Difficult daily stones comprise a mountain.
And that mountain can keep us from our best life.
GETTING THROUGH THE MOUNTAIN
So maybe what I need, what we all need, is not so much the mountain to completely move, but a way through it.
A tunnel.
(It’s probably no coincidence that red ants are experts at tunneling, too. I observed this when my brother bravely kidnapped a few, hostages held in a sand-filled mason jar.)
I have also marveled at seeing the two and a half mile Whittier tunnel in Alaska two years ago, and the Holland tunnel under the Hudson River in NYC just a few months ago. How were these wonders accomplished?
It takes special equipment to get through the hard rock in a mountain, to make a tunnel. Slowly, carefully, boring through so the entire landscape is not destroyed. I’d always imagined a single blast of a pile of dynamite sticks (like Wiley Coyote) and then a path through. But that is never the way.
Turns out, any large mountain is made up of smaller stones. Tunneling requires taking these rocks out in pieces. And leaving the mountain itself standing.
SOMETIMES THE MOUNTAIN STAYS
So it is not surprising that in scripture, the stone metaphor has a second meaning. Besides a barrier between us and our best life, stones are also used to represent a challenging truth to hear or accept.
And for me, the difficult truth was this:
Sometimes, though God provides a tunnel, the mountain remains.
As a monument to what He continues to guide us through.
From my journal:
After all the prayers and anointing and pleading with God, my disease remains. I imagined it would be far in my rearview mirror by now. Just a past legend of God’s faithfulness and healing. That He would have stepped in and saved the day, moved the mountain. But the hard fact is, we are still in the thick of it. And the heart changes painfully slowly. Best case scenario, we are in this for a long, long time.
Even Jesus didn’t move the entire mountain of death out of the picture. But He made a way to the other side.
REDEFINING MOVING MOUNTAINS
We can get discouraged when the whole stone-filled mountain doesn’t jump into the sea overnight. But maybe we need to redefine moving mountains.

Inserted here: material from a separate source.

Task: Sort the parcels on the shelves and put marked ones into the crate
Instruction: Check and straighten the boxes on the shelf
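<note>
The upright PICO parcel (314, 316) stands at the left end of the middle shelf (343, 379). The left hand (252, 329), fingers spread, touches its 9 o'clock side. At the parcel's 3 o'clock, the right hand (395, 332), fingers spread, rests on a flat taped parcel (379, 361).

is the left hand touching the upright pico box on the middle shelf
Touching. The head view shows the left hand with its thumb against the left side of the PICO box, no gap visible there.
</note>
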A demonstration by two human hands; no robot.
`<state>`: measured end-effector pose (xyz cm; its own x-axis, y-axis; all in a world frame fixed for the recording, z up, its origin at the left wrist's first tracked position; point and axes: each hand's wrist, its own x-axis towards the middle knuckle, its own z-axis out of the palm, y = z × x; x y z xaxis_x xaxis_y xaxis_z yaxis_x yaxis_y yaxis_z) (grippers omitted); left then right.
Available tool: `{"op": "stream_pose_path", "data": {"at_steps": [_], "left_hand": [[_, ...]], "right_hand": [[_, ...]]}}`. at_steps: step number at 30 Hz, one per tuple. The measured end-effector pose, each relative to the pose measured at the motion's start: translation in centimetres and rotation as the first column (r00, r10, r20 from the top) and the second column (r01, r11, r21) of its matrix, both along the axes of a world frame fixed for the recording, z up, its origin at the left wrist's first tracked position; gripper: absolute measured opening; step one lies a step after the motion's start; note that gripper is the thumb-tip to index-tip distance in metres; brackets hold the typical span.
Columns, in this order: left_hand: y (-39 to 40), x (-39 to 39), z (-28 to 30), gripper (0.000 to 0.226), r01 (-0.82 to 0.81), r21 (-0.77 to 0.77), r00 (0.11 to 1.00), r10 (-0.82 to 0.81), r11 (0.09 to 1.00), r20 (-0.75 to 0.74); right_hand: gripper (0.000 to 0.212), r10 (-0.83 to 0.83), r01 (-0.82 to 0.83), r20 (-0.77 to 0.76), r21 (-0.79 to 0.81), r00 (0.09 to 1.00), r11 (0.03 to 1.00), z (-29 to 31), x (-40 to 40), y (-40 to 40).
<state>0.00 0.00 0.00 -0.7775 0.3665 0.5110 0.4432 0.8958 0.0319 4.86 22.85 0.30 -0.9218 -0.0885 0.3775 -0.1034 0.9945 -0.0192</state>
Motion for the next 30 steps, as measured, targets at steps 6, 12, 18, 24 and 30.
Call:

Because, if we can get through it, the hardest part of the mountain really has moved.
Little by Little.
Faith the size of a mustard seed can move mountains, but He never said it would happen all at once. As Paul says, transformation happens one degree of glory at a time (2 Corinthians 3:18). One small stone at a time. Like the individual rocks my husband picks up in our yard. Or the grains of sand those red ants moved as a matter of everyday business.
Maybe that’s the only way God lets us see any mountain managed. With daily persistence. With the help of a colony. One rock, one human-sized handful, at a time.
One step at a time. One hug at a time. One meal at a time. One prayer at a time.
Maybe He wanted us to help each other change unscalable mountains into unbelievable monuments. By picking up the hard parts of life alongside others. By helping find a tunnel through the trouble.
And when that mountain is finally navigated, we find that even more than the landscape, it is really us that has changed. Maybe that is the best life our God wanted for us all along on the other side of those heavy rocks.
I think the red ants would be pleased I’m finally getting it.
I love this imagery, Lori. Very well stated.
Thank you, Brad. I’m thrilled it resonated with you.